◆ Exercise brief ◆
Starting with the first line below, reproduce each line exactly until you have included the one bearing "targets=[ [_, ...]".

◆ Data records ◆

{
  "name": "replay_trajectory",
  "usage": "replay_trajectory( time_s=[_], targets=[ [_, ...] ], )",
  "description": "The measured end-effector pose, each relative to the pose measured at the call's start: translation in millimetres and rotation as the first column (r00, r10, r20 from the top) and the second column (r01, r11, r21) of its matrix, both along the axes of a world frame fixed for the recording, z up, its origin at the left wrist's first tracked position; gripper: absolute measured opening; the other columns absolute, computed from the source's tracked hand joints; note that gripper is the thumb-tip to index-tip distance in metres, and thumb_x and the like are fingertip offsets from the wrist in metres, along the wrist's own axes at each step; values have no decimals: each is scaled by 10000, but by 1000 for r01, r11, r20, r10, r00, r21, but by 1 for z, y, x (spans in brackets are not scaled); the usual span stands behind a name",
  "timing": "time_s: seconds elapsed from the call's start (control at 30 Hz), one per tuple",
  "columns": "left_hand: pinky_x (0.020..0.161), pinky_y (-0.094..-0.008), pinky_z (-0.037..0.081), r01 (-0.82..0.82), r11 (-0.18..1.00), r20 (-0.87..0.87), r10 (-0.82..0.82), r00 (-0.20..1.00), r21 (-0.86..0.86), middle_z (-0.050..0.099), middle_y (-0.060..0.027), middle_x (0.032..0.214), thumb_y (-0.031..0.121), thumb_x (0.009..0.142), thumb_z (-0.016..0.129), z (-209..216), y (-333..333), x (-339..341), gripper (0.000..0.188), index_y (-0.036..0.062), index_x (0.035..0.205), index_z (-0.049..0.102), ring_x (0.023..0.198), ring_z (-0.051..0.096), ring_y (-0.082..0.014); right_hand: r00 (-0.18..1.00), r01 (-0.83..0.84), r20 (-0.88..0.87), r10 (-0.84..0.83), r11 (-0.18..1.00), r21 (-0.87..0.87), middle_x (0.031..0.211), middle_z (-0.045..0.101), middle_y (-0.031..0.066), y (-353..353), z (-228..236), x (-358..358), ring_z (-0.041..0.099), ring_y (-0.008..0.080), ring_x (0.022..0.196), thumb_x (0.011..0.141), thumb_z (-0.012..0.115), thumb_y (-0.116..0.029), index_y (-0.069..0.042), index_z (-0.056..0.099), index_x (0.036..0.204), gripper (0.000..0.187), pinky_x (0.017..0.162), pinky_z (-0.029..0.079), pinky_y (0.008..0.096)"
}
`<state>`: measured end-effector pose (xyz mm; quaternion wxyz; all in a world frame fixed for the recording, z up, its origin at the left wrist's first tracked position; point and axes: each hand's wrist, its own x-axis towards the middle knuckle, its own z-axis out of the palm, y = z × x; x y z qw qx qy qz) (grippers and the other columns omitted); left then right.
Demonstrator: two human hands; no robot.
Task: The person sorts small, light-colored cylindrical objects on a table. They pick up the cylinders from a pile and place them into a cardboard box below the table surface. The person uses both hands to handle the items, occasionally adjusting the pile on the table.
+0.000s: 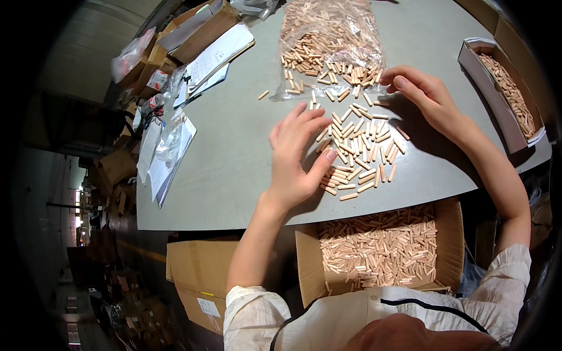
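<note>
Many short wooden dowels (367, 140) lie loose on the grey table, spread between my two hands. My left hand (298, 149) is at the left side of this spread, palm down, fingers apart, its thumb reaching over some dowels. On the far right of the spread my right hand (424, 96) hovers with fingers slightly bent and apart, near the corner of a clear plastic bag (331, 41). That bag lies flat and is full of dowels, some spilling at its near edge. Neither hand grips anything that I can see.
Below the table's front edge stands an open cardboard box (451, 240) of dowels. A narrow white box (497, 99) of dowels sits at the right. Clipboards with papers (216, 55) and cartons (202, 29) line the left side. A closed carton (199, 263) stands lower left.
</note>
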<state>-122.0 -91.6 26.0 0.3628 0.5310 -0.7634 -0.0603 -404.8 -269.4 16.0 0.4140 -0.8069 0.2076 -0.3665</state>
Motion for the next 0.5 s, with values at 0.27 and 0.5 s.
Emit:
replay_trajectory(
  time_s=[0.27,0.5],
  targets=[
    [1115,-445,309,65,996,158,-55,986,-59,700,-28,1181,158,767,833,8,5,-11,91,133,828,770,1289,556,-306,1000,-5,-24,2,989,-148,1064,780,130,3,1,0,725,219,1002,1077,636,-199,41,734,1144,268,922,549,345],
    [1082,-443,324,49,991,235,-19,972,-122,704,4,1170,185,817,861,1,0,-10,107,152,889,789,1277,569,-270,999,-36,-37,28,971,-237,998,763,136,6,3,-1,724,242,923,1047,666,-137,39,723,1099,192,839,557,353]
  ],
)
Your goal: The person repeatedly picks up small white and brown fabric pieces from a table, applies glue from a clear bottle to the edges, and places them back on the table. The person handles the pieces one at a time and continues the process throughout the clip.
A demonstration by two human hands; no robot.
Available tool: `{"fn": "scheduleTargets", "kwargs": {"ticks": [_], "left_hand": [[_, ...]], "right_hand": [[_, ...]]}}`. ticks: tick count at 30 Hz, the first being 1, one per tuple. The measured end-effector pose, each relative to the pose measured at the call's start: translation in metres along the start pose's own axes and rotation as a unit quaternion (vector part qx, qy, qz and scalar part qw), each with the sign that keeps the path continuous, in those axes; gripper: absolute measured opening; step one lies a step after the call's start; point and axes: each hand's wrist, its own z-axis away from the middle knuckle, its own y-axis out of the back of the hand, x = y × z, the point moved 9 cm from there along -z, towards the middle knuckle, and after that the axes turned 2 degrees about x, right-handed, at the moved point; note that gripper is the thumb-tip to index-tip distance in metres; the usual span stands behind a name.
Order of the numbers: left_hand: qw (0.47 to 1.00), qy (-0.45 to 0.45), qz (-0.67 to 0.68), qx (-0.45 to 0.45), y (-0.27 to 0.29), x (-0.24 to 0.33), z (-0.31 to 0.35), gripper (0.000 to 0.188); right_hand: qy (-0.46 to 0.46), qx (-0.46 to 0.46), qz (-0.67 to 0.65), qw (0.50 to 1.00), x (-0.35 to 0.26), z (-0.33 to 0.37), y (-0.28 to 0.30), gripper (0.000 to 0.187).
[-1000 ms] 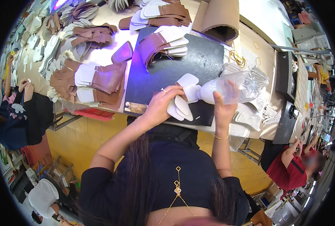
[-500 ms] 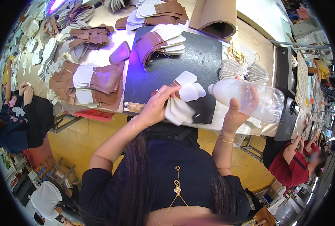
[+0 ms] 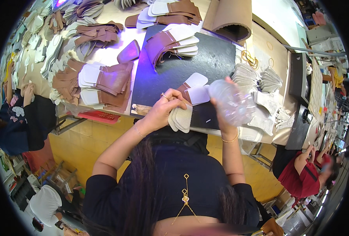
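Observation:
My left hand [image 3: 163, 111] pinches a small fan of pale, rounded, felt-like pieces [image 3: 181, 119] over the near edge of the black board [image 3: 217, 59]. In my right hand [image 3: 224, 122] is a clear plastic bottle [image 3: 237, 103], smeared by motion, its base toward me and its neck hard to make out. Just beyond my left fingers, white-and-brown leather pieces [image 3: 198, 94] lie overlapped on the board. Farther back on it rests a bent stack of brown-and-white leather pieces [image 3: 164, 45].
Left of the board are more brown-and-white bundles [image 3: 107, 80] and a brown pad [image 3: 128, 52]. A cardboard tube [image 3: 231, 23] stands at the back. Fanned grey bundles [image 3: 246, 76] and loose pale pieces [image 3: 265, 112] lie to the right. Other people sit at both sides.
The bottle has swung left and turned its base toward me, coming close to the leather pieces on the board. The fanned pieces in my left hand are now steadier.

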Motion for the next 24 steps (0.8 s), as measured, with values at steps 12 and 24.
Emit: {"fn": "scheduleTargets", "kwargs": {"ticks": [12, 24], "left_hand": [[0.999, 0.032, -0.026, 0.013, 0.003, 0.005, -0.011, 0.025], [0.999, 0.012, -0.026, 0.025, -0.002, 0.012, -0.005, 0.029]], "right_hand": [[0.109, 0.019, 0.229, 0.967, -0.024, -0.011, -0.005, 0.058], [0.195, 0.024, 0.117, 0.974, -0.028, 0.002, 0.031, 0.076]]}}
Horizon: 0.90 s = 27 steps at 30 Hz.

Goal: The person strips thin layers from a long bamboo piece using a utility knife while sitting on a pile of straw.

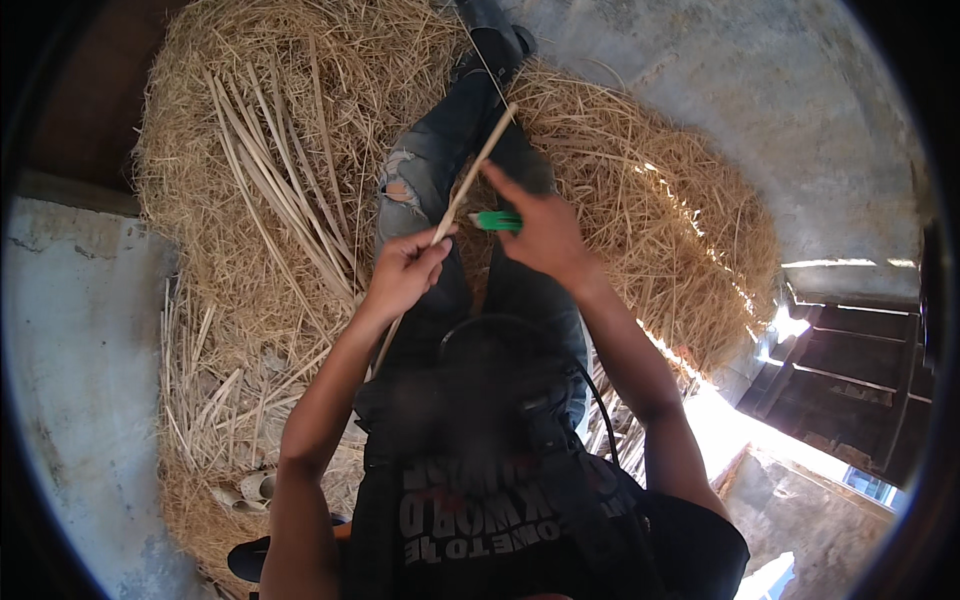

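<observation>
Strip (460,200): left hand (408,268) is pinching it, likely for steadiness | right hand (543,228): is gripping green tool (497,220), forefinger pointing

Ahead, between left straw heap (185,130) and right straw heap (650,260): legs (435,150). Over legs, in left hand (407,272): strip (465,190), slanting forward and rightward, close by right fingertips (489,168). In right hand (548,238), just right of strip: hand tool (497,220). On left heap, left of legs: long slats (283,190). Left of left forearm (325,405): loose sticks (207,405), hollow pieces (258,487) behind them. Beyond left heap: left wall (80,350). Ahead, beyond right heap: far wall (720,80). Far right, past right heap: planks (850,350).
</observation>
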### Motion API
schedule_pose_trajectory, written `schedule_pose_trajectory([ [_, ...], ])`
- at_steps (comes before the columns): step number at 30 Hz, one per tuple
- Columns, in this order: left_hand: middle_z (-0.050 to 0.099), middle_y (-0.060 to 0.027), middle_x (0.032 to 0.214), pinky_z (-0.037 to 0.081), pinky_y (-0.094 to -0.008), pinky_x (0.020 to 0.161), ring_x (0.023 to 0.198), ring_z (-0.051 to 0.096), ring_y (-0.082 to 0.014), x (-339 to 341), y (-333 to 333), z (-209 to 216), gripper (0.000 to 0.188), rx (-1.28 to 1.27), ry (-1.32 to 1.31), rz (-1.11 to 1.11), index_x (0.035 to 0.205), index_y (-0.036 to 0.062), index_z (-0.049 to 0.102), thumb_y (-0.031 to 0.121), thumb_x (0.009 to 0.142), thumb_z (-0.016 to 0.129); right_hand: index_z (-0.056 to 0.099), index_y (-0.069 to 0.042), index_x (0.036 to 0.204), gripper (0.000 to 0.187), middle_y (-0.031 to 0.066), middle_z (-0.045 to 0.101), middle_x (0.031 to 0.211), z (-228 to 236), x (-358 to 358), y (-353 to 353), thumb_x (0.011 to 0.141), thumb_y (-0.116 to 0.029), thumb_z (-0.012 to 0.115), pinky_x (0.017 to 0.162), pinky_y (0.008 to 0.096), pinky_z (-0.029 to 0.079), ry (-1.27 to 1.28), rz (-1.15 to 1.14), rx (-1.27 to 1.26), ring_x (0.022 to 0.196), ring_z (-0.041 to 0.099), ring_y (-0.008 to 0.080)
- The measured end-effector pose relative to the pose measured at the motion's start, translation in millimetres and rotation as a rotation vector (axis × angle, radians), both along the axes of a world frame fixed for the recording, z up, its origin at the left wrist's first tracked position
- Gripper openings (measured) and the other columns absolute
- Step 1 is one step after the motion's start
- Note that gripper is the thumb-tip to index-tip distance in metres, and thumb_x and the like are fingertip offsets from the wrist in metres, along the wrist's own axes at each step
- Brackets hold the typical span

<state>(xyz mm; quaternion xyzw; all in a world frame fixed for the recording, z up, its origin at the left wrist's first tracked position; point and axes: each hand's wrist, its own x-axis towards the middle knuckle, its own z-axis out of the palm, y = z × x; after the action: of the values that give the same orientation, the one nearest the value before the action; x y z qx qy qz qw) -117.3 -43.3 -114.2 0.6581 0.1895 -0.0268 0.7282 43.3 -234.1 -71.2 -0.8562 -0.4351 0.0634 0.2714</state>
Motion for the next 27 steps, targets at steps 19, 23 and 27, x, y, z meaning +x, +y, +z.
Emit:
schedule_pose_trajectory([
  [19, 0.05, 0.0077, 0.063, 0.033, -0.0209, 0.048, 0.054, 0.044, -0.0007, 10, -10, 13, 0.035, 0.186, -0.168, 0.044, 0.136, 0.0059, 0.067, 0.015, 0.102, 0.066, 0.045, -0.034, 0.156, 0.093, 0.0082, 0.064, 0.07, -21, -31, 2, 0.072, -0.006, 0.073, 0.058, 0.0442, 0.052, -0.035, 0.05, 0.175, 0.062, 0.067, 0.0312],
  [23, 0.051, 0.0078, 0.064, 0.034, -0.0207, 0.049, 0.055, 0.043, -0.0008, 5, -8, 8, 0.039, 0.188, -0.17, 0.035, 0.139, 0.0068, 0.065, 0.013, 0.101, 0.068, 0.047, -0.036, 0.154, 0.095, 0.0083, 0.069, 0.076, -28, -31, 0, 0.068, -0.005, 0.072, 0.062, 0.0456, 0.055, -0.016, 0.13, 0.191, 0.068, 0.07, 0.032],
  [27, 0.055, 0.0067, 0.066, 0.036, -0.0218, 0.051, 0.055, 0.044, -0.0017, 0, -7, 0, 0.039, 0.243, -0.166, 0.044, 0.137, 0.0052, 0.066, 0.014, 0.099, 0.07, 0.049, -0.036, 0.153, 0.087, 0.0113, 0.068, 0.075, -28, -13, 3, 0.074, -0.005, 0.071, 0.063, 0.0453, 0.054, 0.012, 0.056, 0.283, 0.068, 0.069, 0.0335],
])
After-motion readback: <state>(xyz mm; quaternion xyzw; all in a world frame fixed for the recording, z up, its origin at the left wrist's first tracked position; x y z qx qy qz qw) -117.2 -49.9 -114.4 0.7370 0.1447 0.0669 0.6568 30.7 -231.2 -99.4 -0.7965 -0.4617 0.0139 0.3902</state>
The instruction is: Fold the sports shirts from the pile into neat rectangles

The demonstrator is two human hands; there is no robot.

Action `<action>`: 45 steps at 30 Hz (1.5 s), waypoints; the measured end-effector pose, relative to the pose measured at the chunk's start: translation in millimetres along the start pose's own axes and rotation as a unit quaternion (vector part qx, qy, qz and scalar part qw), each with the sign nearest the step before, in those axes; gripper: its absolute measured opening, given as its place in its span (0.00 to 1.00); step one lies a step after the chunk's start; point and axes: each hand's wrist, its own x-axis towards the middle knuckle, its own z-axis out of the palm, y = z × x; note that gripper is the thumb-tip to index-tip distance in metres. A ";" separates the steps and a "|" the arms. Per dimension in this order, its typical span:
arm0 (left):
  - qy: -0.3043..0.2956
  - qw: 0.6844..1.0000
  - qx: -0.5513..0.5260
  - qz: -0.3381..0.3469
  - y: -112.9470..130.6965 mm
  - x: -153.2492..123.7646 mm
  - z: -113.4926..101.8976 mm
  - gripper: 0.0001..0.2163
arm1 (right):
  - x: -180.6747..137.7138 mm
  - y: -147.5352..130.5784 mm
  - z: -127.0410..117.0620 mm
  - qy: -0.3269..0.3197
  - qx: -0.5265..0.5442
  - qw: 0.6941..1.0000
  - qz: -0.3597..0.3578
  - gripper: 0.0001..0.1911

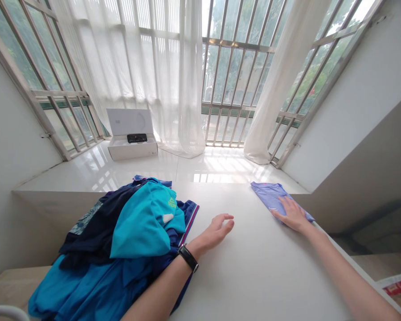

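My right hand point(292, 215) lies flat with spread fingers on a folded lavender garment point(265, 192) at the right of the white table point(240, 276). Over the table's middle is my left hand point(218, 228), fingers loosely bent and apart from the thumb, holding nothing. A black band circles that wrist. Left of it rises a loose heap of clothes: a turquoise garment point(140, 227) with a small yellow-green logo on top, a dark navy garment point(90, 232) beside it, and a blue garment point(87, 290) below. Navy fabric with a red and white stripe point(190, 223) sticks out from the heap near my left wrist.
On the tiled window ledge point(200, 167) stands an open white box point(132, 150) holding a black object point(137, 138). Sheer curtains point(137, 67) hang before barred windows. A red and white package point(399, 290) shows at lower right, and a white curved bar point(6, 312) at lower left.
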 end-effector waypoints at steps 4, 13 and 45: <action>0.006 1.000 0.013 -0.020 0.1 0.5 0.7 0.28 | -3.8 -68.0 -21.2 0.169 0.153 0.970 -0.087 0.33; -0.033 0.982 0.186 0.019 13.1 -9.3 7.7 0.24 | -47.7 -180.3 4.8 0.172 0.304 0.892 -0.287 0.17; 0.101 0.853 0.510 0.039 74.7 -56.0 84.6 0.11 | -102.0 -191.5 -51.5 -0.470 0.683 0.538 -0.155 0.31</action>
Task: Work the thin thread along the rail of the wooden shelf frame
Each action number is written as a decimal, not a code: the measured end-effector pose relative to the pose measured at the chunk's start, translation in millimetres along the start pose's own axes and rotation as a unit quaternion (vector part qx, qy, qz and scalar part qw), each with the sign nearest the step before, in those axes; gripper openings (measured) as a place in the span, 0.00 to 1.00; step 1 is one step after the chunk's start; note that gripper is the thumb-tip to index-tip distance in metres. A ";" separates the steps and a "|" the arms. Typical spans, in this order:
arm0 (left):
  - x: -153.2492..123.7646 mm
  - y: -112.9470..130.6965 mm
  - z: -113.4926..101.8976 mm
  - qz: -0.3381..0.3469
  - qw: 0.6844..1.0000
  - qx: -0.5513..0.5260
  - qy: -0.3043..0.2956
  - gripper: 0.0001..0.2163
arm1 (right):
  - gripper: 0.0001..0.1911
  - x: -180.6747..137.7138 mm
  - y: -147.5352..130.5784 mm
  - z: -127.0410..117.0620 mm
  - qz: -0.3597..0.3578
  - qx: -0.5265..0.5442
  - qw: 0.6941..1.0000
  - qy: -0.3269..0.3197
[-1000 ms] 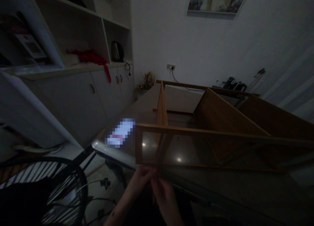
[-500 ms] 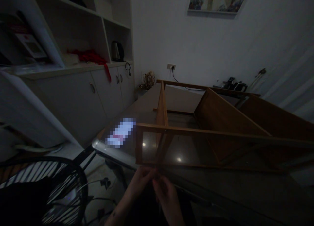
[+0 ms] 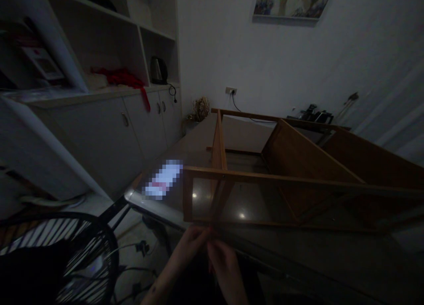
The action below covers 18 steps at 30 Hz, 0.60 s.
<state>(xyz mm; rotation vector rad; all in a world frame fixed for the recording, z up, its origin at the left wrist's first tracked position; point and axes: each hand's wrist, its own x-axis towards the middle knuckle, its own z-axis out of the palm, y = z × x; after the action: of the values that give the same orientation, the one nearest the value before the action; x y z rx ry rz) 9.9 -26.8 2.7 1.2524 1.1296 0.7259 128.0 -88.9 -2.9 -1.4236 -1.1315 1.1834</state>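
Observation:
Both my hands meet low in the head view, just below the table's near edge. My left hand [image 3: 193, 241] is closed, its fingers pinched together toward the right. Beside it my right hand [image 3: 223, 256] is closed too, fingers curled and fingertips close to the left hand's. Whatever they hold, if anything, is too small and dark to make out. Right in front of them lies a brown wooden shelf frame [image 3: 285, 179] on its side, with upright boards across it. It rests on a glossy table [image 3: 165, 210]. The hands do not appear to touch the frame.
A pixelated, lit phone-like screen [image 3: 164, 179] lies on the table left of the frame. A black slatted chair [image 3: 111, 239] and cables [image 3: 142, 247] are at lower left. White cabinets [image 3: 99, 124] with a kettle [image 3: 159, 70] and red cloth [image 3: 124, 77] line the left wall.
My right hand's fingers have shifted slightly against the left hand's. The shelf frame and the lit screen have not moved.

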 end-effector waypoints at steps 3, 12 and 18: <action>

◆ Solution below ◆
{
  "name": "replay_trajectory",
  "usage": "replay_trajectory( time_s=[_], targets=[ [_, ...] ], )",

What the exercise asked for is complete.